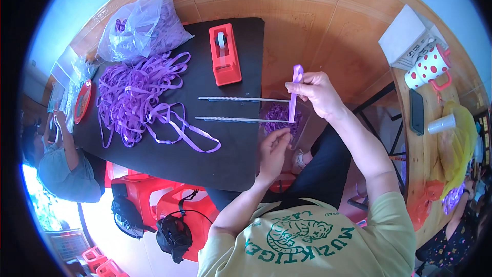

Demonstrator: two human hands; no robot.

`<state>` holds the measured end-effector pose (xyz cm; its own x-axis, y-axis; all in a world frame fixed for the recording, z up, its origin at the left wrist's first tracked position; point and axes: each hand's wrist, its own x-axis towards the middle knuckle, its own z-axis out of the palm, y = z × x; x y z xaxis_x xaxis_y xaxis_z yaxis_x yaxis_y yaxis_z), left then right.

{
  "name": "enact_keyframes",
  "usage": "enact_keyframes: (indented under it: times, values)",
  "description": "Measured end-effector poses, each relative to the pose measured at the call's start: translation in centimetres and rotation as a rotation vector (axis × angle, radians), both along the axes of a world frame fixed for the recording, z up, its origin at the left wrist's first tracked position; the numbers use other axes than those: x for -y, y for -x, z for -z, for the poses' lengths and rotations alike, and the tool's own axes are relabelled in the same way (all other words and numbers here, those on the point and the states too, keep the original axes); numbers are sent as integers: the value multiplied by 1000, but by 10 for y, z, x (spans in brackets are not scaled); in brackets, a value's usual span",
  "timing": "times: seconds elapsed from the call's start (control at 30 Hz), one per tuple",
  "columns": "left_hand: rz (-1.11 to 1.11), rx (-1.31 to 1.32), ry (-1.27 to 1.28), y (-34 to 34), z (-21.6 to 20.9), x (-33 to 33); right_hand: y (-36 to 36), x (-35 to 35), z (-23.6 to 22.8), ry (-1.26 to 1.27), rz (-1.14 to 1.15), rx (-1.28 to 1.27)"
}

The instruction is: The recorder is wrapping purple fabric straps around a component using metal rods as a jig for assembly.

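Two thin twisted metal rods (229,99) lie side by side on the dark table and stick out past its right edge. A purple ribbon (292,106) runs across both rod tips and up above the far one. My right hand (322,95) pinches that ribbon between thumb and fingers, just beyond the far rod. Close below the near rod's tip is my left hand (274,151), its fingers drawn together; what they hold, if anything, I cannot make out. Beneath the rods, a clear container (302,123) holds many small purple ribbon pieces, partly hidden by my hands.
A heap of purple ribbon (136,97) covers the table's left, beside a stuffed plastic bag (143,31). A red tape dispenser (224,56) stands at the back. Right, a wooden table (400,84) bears a dotted mug (428,66) and a phone (416,112). People sit at both sides.
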<state>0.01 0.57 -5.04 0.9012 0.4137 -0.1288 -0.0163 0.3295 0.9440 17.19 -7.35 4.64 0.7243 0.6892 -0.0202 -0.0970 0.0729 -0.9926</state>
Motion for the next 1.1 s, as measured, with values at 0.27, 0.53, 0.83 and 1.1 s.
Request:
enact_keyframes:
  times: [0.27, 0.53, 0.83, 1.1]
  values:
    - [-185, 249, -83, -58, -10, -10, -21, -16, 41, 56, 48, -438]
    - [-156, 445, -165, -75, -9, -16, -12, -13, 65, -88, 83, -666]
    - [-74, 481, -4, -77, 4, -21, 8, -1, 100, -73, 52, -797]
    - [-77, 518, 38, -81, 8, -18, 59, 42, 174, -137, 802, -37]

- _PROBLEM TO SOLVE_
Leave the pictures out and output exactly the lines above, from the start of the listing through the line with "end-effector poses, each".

- _RESULT FOR THIS EXERCISE_
Demonstrator: two human hands; no robot.

`<state>` holds the measured end-effector pose (xyz cm; its own x-axis, y-axis; all in a world frame fixed for the recording, z up, its origin at the left wrist's first tracked position; point and axes: each hand's wrist, its own x-axis towards the middle knuckle, its own z-axis out of the palm, y = z × x; x y z xaxis_x xaxis_y xaxis_z yaxis_x yaxis_y yaxis_z), left then right.

{
  "name": "enact_keyframes",
  "usage": "enact_keyframes: (indented under it: times, values)",
  "description": "Measured end-effector poses, each relative to the pose measured at the call's start: translation in centimetres and rotation as a rotation vector (axis × angle, radians), both along the axes of a world frame fixed for the recording, z up, its origin at the left wrist's first tracked position; the numbers use other axes than those: x for -y, y for -x, z for -z, for the poses' lengths and rotations alike, and the tool's own axes are relabelled in the same way (all other words and numbers here, those on the point and the states too, keep the original axes); numbers are sent as integers: the value multiplied by 1000, but by 10 for y, z, x (spans in brackets are not scaled); in brackets, a value's usual span",

The exercise calls for nothing more.